WHAT TO PRODUCE —
Check each line of the listing below for the string "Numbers", then copy every line that has it.

SOURCE MATERIAL —
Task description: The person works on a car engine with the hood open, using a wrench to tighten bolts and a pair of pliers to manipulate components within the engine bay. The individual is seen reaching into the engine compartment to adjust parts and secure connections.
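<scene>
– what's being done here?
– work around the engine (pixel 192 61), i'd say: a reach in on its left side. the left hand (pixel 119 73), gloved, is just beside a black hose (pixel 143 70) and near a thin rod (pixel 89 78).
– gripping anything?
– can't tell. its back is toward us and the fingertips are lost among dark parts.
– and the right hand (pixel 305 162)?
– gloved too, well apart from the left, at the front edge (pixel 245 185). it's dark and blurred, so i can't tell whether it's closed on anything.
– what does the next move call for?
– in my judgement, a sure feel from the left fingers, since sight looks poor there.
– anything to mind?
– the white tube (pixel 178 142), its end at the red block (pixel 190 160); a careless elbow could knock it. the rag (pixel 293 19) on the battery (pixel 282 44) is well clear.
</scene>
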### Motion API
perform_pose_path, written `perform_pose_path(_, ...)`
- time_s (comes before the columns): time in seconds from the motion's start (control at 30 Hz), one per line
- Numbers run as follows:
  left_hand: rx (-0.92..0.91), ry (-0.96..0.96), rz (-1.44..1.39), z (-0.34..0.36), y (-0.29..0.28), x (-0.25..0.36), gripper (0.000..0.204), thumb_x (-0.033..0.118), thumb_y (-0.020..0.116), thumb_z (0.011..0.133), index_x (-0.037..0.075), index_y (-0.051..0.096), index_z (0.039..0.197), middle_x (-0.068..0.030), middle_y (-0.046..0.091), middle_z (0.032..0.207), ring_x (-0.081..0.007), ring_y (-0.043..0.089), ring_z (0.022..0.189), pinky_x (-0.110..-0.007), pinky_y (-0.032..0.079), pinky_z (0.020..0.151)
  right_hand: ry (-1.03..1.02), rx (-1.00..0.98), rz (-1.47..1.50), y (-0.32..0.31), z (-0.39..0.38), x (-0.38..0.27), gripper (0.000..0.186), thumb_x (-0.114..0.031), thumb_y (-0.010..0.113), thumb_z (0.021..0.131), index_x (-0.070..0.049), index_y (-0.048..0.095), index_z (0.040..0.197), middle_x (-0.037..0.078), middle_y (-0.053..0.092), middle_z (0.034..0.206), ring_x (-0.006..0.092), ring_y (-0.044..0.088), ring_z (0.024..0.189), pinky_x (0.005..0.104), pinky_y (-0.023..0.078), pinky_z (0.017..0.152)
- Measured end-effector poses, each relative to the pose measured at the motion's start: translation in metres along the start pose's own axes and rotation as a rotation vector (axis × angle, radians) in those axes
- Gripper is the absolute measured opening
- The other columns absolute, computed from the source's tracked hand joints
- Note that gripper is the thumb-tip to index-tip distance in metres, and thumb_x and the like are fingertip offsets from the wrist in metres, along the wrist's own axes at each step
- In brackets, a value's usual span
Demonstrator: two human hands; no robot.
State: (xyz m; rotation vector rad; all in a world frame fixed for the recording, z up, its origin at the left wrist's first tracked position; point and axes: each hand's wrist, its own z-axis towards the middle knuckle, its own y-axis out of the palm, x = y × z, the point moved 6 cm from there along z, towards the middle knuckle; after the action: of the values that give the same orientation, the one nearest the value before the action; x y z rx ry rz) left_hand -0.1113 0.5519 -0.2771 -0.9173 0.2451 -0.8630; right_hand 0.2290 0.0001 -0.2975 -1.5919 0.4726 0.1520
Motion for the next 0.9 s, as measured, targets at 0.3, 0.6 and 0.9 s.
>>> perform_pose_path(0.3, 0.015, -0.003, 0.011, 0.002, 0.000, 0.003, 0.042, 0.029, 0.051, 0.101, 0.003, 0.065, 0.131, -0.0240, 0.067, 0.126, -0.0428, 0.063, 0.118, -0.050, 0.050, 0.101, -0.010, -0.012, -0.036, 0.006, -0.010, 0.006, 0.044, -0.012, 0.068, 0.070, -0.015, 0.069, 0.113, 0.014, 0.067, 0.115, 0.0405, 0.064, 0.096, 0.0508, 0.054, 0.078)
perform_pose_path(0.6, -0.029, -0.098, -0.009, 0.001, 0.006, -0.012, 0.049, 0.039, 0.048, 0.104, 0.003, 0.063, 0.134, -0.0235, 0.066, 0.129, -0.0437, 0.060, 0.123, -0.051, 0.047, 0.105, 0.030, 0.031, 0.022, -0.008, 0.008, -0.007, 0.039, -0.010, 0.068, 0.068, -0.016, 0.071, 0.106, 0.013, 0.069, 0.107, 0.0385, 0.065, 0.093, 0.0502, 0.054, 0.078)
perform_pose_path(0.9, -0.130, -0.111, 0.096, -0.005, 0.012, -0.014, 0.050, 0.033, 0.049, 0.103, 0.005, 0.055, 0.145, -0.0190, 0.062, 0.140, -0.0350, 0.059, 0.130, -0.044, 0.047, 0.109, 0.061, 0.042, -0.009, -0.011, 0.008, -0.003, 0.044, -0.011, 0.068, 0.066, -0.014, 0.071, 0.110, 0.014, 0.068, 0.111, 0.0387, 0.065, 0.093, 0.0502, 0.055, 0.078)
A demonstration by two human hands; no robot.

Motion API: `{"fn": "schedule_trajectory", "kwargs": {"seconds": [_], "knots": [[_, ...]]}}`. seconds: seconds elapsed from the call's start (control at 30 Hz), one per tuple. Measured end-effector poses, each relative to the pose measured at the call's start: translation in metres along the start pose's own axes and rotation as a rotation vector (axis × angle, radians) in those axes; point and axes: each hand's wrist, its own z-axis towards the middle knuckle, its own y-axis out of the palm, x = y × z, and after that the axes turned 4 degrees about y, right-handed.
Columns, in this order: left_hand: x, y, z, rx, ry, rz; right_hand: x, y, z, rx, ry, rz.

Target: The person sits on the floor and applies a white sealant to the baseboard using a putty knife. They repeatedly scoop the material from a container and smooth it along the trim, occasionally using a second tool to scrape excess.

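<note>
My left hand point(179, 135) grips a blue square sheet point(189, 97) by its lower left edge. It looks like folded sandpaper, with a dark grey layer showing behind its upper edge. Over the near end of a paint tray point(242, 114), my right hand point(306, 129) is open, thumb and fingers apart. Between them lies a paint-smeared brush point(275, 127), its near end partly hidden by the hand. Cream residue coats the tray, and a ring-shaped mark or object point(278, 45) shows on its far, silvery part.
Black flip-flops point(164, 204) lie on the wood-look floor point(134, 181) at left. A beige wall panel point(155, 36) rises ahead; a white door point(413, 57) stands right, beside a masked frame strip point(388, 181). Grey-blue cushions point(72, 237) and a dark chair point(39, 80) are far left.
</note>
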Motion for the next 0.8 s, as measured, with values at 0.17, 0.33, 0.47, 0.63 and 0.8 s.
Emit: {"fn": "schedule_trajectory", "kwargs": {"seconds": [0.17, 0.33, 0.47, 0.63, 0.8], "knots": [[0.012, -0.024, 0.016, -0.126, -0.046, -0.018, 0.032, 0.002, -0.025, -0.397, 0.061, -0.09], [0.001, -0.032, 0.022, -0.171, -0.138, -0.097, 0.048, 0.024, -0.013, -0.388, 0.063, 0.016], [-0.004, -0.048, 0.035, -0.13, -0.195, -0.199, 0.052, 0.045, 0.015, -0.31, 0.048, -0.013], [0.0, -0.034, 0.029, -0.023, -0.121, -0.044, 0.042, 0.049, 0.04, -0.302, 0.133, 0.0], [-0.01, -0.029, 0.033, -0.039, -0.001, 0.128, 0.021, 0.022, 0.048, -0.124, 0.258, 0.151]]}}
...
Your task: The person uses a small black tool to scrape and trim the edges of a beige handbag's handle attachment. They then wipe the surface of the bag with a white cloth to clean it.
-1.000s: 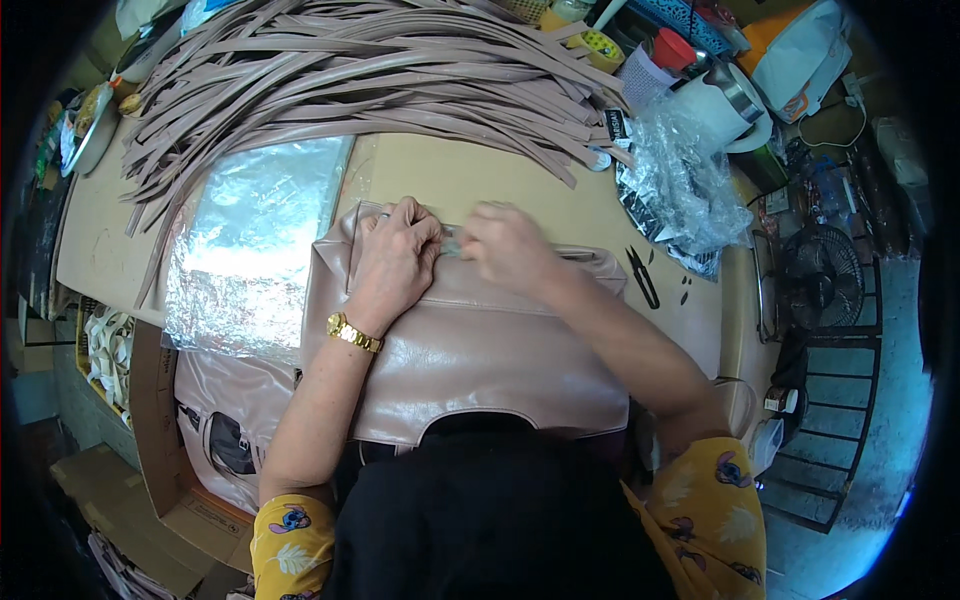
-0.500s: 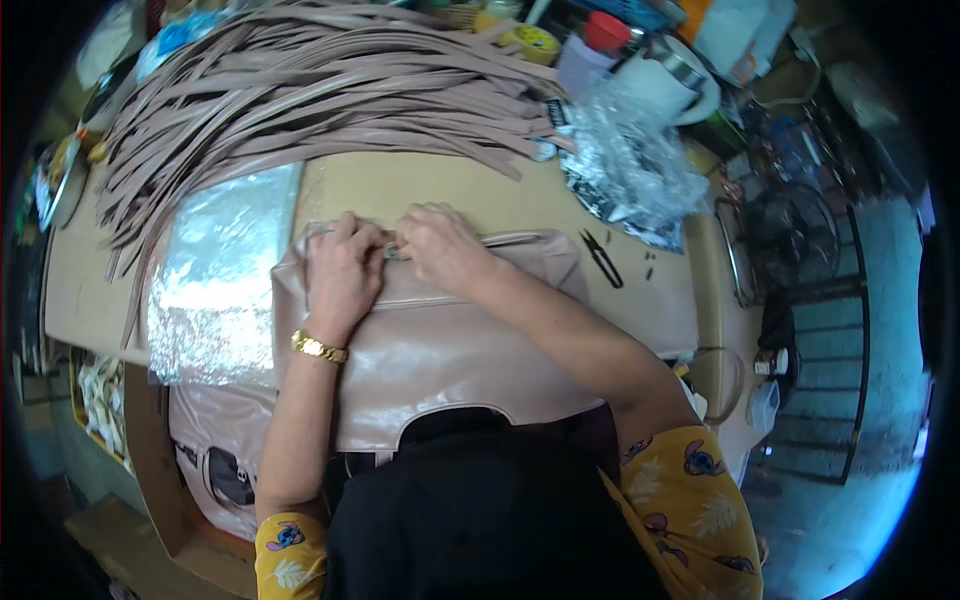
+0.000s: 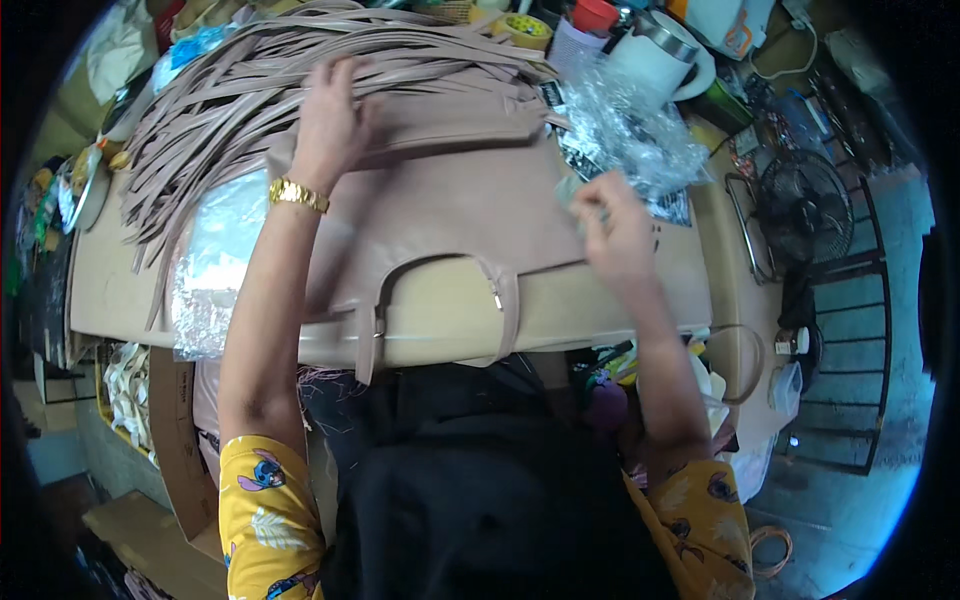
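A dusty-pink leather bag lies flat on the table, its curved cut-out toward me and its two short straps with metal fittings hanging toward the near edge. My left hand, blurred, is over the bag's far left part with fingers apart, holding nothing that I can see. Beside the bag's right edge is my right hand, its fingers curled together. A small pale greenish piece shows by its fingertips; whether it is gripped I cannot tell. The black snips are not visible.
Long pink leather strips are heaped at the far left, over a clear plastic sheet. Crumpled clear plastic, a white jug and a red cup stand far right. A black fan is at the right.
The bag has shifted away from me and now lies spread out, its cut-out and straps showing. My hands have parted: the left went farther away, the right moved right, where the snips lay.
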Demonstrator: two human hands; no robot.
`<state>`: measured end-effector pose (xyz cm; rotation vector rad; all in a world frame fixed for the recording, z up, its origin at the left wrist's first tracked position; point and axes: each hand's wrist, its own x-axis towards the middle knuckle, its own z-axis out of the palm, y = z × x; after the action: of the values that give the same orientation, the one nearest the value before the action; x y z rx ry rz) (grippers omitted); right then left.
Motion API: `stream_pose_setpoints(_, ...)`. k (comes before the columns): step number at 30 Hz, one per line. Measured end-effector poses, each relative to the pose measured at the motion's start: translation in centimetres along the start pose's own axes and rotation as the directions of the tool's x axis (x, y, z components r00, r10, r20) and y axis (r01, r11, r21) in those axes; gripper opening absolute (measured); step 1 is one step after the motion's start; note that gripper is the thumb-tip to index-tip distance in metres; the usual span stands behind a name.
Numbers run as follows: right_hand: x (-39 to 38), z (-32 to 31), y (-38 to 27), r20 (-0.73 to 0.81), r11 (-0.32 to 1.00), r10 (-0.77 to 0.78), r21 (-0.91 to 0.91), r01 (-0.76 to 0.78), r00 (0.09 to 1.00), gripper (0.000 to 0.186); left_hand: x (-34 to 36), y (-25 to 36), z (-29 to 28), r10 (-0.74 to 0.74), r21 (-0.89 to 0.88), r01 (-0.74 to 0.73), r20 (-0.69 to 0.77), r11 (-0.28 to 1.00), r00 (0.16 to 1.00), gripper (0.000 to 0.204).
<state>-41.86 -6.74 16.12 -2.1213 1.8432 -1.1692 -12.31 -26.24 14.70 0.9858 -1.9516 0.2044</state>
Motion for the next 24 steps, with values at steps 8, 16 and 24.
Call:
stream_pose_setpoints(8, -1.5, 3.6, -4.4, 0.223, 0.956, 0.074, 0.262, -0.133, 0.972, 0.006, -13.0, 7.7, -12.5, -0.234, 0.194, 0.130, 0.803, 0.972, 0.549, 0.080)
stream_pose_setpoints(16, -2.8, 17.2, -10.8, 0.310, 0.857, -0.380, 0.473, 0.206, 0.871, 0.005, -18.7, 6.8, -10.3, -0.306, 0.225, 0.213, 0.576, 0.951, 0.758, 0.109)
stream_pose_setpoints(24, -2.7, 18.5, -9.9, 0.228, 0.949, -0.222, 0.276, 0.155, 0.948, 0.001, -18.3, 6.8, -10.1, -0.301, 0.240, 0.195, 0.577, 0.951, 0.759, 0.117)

ANSWER —
- Numbers run as follows:
Numbers run as follows: right_hand: x (-39 to 38), z (-32 to 31), y (-38 to 27), r20 (-0.73 to 0.81), r11 (-0.32 to 1.00), r10 (-0.77 to 0.78), r21 (-0.91 to 0.91), r01 (-0.76 to 0.78), r00 (0.09 to 1.00), gripper (0.000 to 0.186); left_hand: x (-34 to 36), y (-25 to 36), z (-29 to 28), r10 (-0.74 to 0.74), r21 (-0.89 to 0.88), r01 (-0.74 to 0.73), r20 (-0.69 to 0.77), r11 (-0.28 to 1.00), r00 (0.16 to 1.00), gripper (0.000 to 0.204).

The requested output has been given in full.